In my early 20s, I was working at a Kinko's Copies and suffering with undiagnosed social anxiety and depression. I found a water-damaged paperback of Dostoyevsky's The Idiot. I fell in love with the character of Myshkin. He was an "idiot" in the sense that his epilepsy sometimes rendered him incapable of speech and human interaction, but when he has a reprieve from his sickness, he displays a naivety and open-heartedness that deeply affects everyone around him. Somehow this display of kindness and simplicity allowed me to see myself in a more compassionate light. My social anxiety made me something of an idiot at times, but Dostoyevsky encouraged me to forgive myself.
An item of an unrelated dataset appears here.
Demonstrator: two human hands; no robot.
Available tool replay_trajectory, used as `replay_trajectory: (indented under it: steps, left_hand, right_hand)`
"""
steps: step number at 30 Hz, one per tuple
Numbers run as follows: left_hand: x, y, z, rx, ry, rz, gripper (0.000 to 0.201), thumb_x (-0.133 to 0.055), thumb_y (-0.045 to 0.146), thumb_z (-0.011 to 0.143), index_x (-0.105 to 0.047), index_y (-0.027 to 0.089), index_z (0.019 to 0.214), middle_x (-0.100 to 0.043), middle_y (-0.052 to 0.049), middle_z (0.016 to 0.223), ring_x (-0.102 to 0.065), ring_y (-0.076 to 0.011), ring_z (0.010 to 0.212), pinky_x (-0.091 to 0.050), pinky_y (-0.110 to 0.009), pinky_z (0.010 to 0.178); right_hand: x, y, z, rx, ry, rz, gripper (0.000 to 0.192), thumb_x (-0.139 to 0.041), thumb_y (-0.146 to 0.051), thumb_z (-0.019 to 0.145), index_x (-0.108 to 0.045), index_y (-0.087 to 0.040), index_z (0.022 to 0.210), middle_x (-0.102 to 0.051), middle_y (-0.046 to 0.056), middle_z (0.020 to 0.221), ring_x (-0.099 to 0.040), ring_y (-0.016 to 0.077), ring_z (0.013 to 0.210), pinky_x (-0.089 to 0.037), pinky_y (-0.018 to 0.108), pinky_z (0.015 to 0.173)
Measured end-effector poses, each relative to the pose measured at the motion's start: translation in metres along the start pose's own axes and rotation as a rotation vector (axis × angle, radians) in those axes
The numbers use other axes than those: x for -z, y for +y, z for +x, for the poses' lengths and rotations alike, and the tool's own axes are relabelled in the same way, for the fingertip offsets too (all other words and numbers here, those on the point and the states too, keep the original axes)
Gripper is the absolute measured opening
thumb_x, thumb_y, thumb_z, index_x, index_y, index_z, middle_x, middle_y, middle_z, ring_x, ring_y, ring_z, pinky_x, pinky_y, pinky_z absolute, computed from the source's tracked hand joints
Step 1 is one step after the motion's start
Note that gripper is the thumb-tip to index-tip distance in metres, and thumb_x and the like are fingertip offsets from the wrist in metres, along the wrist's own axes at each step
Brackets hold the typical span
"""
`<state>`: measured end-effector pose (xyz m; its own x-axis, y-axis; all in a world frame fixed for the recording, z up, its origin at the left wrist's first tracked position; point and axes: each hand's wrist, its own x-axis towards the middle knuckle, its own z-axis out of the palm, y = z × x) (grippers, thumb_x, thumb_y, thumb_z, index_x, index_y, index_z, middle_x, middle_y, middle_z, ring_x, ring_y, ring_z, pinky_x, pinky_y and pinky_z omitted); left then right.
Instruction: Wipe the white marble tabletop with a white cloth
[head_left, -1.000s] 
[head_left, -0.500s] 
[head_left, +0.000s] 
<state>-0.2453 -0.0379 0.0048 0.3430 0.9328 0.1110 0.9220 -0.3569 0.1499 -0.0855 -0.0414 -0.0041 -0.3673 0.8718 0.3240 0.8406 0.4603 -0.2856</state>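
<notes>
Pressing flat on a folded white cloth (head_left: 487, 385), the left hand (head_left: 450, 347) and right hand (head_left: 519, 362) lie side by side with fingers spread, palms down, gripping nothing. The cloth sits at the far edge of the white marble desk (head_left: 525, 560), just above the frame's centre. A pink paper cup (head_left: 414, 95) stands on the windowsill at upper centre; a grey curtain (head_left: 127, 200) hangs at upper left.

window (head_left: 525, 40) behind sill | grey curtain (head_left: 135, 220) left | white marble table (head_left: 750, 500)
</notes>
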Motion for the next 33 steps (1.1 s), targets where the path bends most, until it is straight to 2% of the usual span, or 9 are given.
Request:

Over the following months I plowed through most of his other works. There's a phrase he used in Crime and Punishment (at least in the translation I read) that seemed to encapsulate his philosophy for me: "insatiable compassion."
Anna Karenina. I devoured it a low point after graduating college. I didn't know what to do. But when I started the book I found a world I recognized so intimately... the more I read the more familiar it felt to my own experiences, feelings and questions... I couldn't believe this connection could take place across such a distance in space and time. I couldn't believe there were no images or sounds–– that it wasn't in the flow of real time like a movie or play... and yet the reality was more vivid than that of my own life. I applied to grad school and decided to dedicate the rest of my life to longform storytelling.
Middlemarch--I first read it in college, then again in grad school, and many times since. It's a novel that makes you feel, really feel, the necessity and the grace of seeing others as clearly and deeply as you see yourself. About community and caring and human faults and the necessary attempt to overcome them, even if we fail much of the time.
I realize this will be an unpopular comment (perhaps even evoke pity), but, no, definitely not. I've read lots of novels that I've loved, but none that have ever changed the trajectory of my life or fundamentally changed my way of thinking.
‘Fences’ by August Wilson changed my brain. How Wilson represented systems and institutions and identities and emotions in the play’s vernacular is mind-bending. I first read it in high school, and it was my first conscious lesson about how things thematic and conceptual and systemic can be said without saying them. I return to it regularly and I still don’t understand how that play exists.
Jeanette Winterson's Oranges Are Not the Only Fruit was my first hint that I had suffered religious abuse as a child. I couldn't unread that book. My whole identity started shifting because of it.
On what I imagine will be a less popular note, reading Ayn Rand's novels as a teenager gave me the courage to change the trajectory of my life. I moved out at 17 (sans job, sans phone, sans internet connection), got into university without a highschool diploma, and started building a life for myself, completely apart from my dysfunctional, impoverished, abusive and extremely Christian family. I don't "agree" with Rand's ideas now, but at the time, they absolutely catalyzed a very positive change in my life. I needed extreme arrogance to believe I could do what I needed to do, and they provided it.